La petite Dominique se met alors à pleurer, « et a dit qu’il avait été touché. » « Nos parents ont contacté la communauté hospitalière qui leur a dit : ‘c’est surprenant : c’était une infirmière ce soir-là’. » Joël Pelicot enfonce le clou, affirmant que son frère ne lui a plus jamais reparlé de ce viol par la suite, preuve, selon lui, que cela n’a pas eu lieu. « Ce n’est pas vrai! »dit Dominique Pelicot depuis sa loge.
« Pourquoi n’accordez-vous aucun crédit à ce que votre frère peut raconter aux événements traumatisants qu’il a subis dans son enfance et son adolescence ?» demande l’avocat général de Joël Pelicot. « Parce que Dominique nourrit sa famille de mensonges depuis plus de trente ans. Il ment quand cela est nécessaire et selon les circonstances. c’est le témoin qui décide. Ces déclarations confortent les arguments de la défense, qui affirme inlassablement que la plupart des accusés ont été manipulés par Dominique Pelicot.
Depuis la révélation des faits en octobre 2020, Joël Pelicot dit se poser la question « beaucoup de questions » pour découvrir ce qui a pu causer « la balançoire » criminel de son frère.
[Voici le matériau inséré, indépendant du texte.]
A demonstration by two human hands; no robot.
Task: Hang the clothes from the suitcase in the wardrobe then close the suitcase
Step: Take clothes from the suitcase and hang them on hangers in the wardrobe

Pour lui, les réponses ne se trouvent pas dans leur enfance, mais plutôt dans « la pénétration de la pornographie dans son quotidien ».
« Comment le garçon que j’ai connu, aimé et un instant adoré lorsqu’il jouait au football a-t-il pu devenir cette chose, cet auteur de monstruosités ? »
Joël Pélicotdevant le tribunal correctionnel du Vaucluse
Après presque deux heures d’audience, Dominique Pelicot prend la parole dans sa loge, et laisse s’échapper sa colère. « Je voudrais m’adresser à l’homme que j’ai connu autrefois, avec qui nous avons eu une enfance heureuse, mais aussi une enfance très malheureuse, dont il cache bien les effets »déclare-t-il d’une voix forte. Son frère ne le regarde pas un seul instant et se tourne ostensiblement vers la cour.
L’accusé se concentre notamment sur l’épisode de son hospitalisation lorsqu’il était enfant. « Je suis rentré à la maison, je ne l’ai dit à personne, les parents n’ont jamais su ce qui s’était passé ! Je ne pouvais le dire à personne… », dit-il en pleurant. Avant de se ressaisir. « J’accuse mon frère d’avoir couvert mon père pendant des années au sujet de l’inceste envers Nicole »déclare-t-il solennellement. Et de conclure : «Le premier à avoir ruiné la famille fut notre père. J’en prends la responsabilité et je paierai. Mais notre père n’a jamais payé.